# anyone squirell hunting yet?



## flathunter (Apr 5, 2004)

I went out for alittle bit but it was way to hot out to be squirrel hunting..I am going to wait till it cools down a bit.


----------



## Richs63Corvair (Apr 6, 2004)

I went out this evening and seen 1 but no shot. To many leaves yet and way to hot........Rich


----------



## Ranger4x4 (Jun 11, 2004)

Yeah, went back in dad's woods this afternoon, the squirrels have already cut on a couple hickory's and moved on to others, but not today, apparently they have air conditioned dens because I saw only one and i'm pretty sure he was a little red squirrel at that. Wouldn't give me a good shot with my .22 and had no way of resting the barrel on anything for what little I could see of his head. Missed him and could see where the bullet hit the branch just below where he was peeking at me. But it felt good to get out in the woods anyhow, spooked up a deer and it snorted at me something fierce. Probably thinking man this guy is out way too damn early lol.


----------



## Procraftboats21 (Apr 6, 2004)

I killed 3 saturday morning, went back to the same spot last night and only seen 1 but alot of fresh cuttings around hickorys. I think they are really feeding heavy in the morning when its cool, its just way to hot in the evenings they don't move to well.


----------



## rustyfish (Apr 27, 2004)

I really dont get out much this early. We have a lot of walnut trees on my property, so as soon as it starts to get cold those little guys really start to bulk up. Yea im sure most of it is fat, but there is a little extra meat added too. But im a big guy so every extra bit of meat helps. I dont have to worry about anyone else hunting them so i can wait as long as i want.


----------



## Guest (Sep 9, 2004)

I got 4 so far at different places. Im sick of overhunted publicland.  Only take what you need guys, 6 squirrel limit is way to many for one place.   Make it challenging and use a .22.


----------



## Bassnpro1 (Apr 6, 2004)

I have gone out twice, once at my uncles farm and the other time at Alum Creek. My bro downed one at the farm and we saw three and I didn't get anything at Alum, but did see one on public land so that was nice.


----------



## Guest (Sep 18, 2004)

Squirrel populations seem to be very low in S/W ohio this year. This morn. I went to a woods where I usually see about 20 different squirrels and I only saw 1.  . I think the limit should be like 1 or 2 a day instead of 6.


----------



## flathunter (Apr 5, 2004)

Sorry to hear about your bad luck trap, I am going out in the morning and give it a shot.


----------



## crankus_maximus (Apr 14, 2004)

Hit a private spot in Marion County this weekend. I got to shoot at 3. Missed one, hit another, found the blood trail, but did not find the squirrel - and took another. Not bad for my first time out - ever. I had a lot of fun and will definitely be going again.

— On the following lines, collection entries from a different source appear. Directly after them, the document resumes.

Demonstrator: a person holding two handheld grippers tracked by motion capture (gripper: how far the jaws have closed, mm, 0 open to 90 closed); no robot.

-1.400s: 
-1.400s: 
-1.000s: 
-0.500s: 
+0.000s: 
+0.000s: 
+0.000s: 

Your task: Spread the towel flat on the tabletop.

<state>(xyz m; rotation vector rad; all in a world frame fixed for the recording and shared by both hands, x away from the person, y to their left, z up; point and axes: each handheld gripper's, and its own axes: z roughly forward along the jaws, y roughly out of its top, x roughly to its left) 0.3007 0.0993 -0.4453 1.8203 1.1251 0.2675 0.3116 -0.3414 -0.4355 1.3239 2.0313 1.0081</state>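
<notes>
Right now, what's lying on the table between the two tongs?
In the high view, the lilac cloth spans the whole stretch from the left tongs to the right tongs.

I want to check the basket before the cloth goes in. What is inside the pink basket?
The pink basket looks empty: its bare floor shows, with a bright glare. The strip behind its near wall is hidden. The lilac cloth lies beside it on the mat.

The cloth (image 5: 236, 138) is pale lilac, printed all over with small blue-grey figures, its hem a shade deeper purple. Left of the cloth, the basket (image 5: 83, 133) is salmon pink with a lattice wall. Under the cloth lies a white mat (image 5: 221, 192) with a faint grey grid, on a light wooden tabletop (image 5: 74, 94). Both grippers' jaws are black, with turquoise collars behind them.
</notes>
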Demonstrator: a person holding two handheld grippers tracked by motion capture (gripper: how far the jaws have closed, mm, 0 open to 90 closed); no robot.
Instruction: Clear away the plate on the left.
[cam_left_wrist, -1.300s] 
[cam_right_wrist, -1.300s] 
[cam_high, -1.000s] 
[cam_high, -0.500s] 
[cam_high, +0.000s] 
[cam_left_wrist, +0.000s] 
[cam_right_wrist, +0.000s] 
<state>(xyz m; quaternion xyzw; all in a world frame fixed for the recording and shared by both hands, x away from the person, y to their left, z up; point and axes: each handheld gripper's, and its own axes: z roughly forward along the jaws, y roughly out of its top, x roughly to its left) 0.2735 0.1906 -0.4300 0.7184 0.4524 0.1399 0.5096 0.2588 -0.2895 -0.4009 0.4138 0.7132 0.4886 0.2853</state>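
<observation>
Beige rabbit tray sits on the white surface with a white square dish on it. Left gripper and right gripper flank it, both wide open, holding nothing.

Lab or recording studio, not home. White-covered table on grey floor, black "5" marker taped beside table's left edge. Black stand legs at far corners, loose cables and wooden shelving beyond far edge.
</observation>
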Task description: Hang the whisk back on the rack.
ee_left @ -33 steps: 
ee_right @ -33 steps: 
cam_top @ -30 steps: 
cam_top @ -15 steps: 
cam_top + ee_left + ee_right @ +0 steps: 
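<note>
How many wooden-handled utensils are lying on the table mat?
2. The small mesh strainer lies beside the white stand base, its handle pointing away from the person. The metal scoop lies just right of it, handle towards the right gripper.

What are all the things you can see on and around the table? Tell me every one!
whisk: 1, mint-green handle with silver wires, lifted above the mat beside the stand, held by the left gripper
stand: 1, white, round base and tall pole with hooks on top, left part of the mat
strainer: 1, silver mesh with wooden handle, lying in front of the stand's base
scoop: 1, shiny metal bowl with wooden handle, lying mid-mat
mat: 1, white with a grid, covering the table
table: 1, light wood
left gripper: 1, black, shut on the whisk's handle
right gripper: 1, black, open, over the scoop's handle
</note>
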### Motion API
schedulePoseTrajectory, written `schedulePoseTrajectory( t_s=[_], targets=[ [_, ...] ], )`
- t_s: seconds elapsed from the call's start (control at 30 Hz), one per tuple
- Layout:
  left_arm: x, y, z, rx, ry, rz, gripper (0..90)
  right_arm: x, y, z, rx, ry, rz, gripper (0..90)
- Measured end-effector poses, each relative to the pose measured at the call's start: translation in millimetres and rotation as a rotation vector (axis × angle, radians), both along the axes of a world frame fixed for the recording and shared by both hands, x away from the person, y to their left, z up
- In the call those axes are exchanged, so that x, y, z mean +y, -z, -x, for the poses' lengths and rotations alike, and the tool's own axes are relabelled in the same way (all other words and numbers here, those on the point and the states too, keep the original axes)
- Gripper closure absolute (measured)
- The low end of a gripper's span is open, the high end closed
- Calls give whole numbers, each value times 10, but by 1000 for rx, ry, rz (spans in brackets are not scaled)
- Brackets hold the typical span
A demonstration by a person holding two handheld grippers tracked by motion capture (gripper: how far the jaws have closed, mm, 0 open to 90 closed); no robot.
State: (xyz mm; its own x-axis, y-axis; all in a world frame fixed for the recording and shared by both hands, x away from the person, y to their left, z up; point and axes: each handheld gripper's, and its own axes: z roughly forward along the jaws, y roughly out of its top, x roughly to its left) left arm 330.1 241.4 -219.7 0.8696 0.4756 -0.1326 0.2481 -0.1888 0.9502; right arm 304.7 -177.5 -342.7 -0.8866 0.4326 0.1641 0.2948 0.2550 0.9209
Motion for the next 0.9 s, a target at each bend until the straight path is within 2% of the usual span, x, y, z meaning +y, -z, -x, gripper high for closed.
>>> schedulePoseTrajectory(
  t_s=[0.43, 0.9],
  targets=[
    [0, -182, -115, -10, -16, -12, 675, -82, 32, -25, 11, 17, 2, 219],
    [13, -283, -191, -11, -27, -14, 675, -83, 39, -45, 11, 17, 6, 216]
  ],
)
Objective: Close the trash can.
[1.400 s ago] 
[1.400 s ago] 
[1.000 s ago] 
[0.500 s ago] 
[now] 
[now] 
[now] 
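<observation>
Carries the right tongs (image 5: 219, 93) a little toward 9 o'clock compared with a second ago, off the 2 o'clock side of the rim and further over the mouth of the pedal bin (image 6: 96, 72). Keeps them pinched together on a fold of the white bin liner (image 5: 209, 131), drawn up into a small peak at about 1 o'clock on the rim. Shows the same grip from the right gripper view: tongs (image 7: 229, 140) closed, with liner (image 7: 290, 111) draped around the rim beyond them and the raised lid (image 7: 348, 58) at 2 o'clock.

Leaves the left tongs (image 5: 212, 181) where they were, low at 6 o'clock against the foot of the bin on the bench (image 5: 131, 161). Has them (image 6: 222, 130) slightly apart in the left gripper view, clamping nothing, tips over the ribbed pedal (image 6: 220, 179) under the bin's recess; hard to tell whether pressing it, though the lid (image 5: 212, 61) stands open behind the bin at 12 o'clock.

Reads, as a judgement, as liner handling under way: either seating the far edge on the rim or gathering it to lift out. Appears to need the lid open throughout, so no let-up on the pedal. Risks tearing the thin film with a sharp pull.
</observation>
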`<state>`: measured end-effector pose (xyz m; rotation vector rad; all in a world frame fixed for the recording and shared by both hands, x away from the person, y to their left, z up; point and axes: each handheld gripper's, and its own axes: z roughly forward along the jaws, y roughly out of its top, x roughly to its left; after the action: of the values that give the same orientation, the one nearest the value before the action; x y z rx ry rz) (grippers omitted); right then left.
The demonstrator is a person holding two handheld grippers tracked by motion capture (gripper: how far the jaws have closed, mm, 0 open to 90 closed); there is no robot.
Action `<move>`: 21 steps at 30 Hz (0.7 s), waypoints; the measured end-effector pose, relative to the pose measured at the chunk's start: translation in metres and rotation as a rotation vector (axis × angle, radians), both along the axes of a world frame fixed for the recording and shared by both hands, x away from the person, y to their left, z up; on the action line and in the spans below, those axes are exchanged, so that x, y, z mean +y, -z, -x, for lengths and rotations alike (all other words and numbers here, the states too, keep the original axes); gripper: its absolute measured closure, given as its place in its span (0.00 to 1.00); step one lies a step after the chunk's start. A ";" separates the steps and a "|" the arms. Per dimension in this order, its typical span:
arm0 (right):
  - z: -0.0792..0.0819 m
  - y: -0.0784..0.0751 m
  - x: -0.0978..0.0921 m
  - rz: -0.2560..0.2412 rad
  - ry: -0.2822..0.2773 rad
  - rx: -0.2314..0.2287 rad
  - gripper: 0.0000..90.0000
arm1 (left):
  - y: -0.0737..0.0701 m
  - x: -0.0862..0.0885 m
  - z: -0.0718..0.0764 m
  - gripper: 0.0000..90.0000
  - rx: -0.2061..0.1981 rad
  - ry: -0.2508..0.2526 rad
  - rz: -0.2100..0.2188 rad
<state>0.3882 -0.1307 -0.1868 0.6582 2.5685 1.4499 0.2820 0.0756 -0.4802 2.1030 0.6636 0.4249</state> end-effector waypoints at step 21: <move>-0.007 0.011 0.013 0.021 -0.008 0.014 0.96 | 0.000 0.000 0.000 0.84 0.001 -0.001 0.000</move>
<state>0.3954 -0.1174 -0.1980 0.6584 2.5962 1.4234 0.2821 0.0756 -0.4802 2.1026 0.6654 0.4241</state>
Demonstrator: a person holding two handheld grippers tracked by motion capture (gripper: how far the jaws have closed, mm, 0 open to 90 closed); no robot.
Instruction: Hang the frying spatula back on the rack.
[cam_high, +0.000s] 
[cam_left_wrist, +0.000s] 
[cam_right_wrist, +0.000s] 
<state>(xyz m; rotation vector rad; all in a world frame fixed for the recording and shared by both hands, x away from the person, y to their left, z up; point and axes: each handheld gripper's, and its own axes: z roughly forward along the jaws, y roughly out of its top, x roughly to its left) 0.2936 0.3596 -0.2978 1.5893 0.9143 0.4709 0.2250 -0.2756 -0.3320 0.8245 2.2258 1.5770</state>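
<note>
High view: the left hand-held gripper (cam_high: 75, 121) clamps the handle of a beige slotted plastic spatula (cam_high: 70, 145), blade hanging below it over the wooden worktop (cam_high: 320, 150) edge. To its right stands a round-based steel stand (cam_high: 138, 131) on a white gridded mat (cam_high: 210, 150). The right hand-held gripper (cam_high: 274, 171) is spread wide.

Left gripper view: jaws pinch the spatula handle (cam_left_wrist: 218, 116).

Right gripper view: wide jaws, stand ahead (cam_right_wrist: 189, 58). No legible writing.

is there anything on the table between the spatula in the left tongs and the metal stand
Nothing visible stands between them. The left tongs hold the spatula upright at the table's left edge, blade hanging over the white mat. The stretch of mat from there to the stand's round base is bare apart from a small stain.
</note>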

I was using a .22, so it was a challenge.


----------



## rac123 (May 20, 2004)

I've been thru woodbury and powelson wildlife in the past week and saw NO hunters ! did see a bowhunter today on way to feed mill. First one this year!I remember when squirrel season and rabbit season was a day out of school for most kids.things sure are changing as you get older!!the bowhunter i saw was by hisself . Is it just me or is hunting and fishing dying out??people just dont have the stamina or maybe the time to enjoy the outdoors?? what do you think??


----------



## flathunter (Apr 5, 2004)

I think the number of hunters is declining, thus the youth hunting season to try and get kids involved.


----------



## rac123 (May 20, 2004)

Instead of a fishin' pole, they got a game controller in their hands!!!thats why they are getting heavy!sad situation!!


----------